In a significant move in 2009, the US Congress granted the Food and Drug Administration (FDA) the power to regulate tobacco products. In addition to controlling cigarettes, the FDA is now also responsible for categorising and regulating newer tobacco products, many of which are less harmful than cigarettes. This makes the FDA, potentially, a role model for other countries with outdated regulatory schemes.
Compared to cigarettes, most newer tobacco products – including smokeless tobacco (or snus), dissolvable tobacco, and e-cigarettes – are less harmful for the user. In a 2008 report, the World Health Organisation's (WHO) study group on tobacco product regulation (pdf) stated, "There is little question that, in general, smokeless tobacco products are less harmful than combusted tobacco products such as cigarettes." This is because nicotine, while highly addictive, is not particularly bad for you. This is similar to caffeine in sugary soda: it's the excess sugar, not the caffeine, that does the real damage by causing obesity.
As yet, it's unclear how widely available these new products will be, how they will be marketed or how their reduced risks will be communicated. Will companies be allowed, for instance, to make truthful claims about their products' risk profiles? Or will newer, lower-risk products be regulated as harshly as cigarettes, as some are advocating?

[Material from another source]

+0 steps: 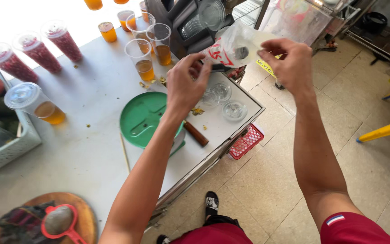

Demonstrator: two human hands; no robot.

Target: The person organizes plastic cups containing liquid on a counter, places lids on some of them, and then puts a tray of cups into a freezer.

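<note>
Both of my hands hold a thin clear plastic bag [231, 45] with red print, up over the right end of a white counter [86, 149]. My left hand [187, 83] pinches the bag's lower left edge. My right hand [286, 61] grips its right edge, fingers curled. Under the bag lie three clear plastic lids [234, 110] on the counter. A green round lid [143, 118] sits just below my left wrist, with a brown-handled tool [196, 133] beside it.
Plastic cups with amber drink [145, 68] stand at the back of the counter. Sealed cups of red seeds [39, 52] lie at the left, next to a grey crate [5, 151]. A wooden board with a red strainer [62, 223] is at the front left. A red basket [247, 141] sits on the tiled floor.
</note>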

Before making these decisions, US regulators must first answer a more fundamental question: will these new tobacco products help smokers reduce their tobacco-related disease risks? This approach – known as "harm reduction" – is generally accepted in public health circles. It underpins, for instance, methadone clinics for heroin addiction and condom use to reduce sexually transmitted diseases.

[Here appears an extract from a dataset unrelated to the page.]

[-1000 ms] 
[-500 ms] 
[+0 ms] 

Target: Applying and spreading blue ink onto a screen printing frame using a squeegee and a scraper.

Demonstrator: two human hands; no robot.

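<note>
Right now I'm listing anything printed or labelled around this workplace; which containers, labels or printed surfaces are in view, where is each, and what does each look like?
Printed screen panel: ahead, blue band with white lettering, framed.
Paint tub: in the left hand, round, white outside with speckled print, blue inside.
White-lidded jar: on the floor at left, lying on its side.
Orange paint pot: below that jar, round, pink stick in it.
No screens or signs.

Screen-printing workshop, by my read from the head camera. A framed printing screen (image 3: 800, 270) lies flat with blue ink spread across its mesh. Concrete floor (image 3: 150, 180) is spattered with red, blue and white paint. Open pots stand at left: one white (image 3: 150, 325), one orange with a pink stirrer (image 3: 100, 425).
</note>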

Yet the "harm reduction" principle may not prevail in the case of tobacco. Many prohibitionists dream of a world without tobacco – smoking is so reviled among public health campaigners that they have a hard time acknowledging that some tobacco products are far less dangerous than others. But the FDA, to its credit, has engaged two separate panels, an internal one and an external one at the Institute of Medicine, to evaluate the science behind new tobacco products. The rosters are fairly one-sided and the questions are somewhat biased, but at least there is a process where science is at the forefront.
Other countries can learn from the United States, which has a transparent decision-making process, fixed timetables and puts the science first on public health issues. By contrast, the European Union does not have such a process in place. Updates to the EU's tobacco directive have fallen behind, and revision is sorely needed. According to the EU's obsolete regulatory scheme, all tobacco products are banned with the exception of those meant to be smoked or chewed. So while cigarettes and chewing tobacco are legal and widely available, products likes snus and dissolvables are either banned or in an undefined regulatory netherworld. A friend of mine in London who has been struggling to quit smoking is forced to buy his snus when he comes to New York on business. This is no way for governments to help people give up smoking.
When the EU finally gets around to updating their rules over the next two years, let's hope they follow the US FDA's lead. Then, instead of counter-productive bans, the EU could embrace the harm reduction approach. If tobacco policies – both in the US and the EU – are based on science, rather than ideology, we'll all be better off.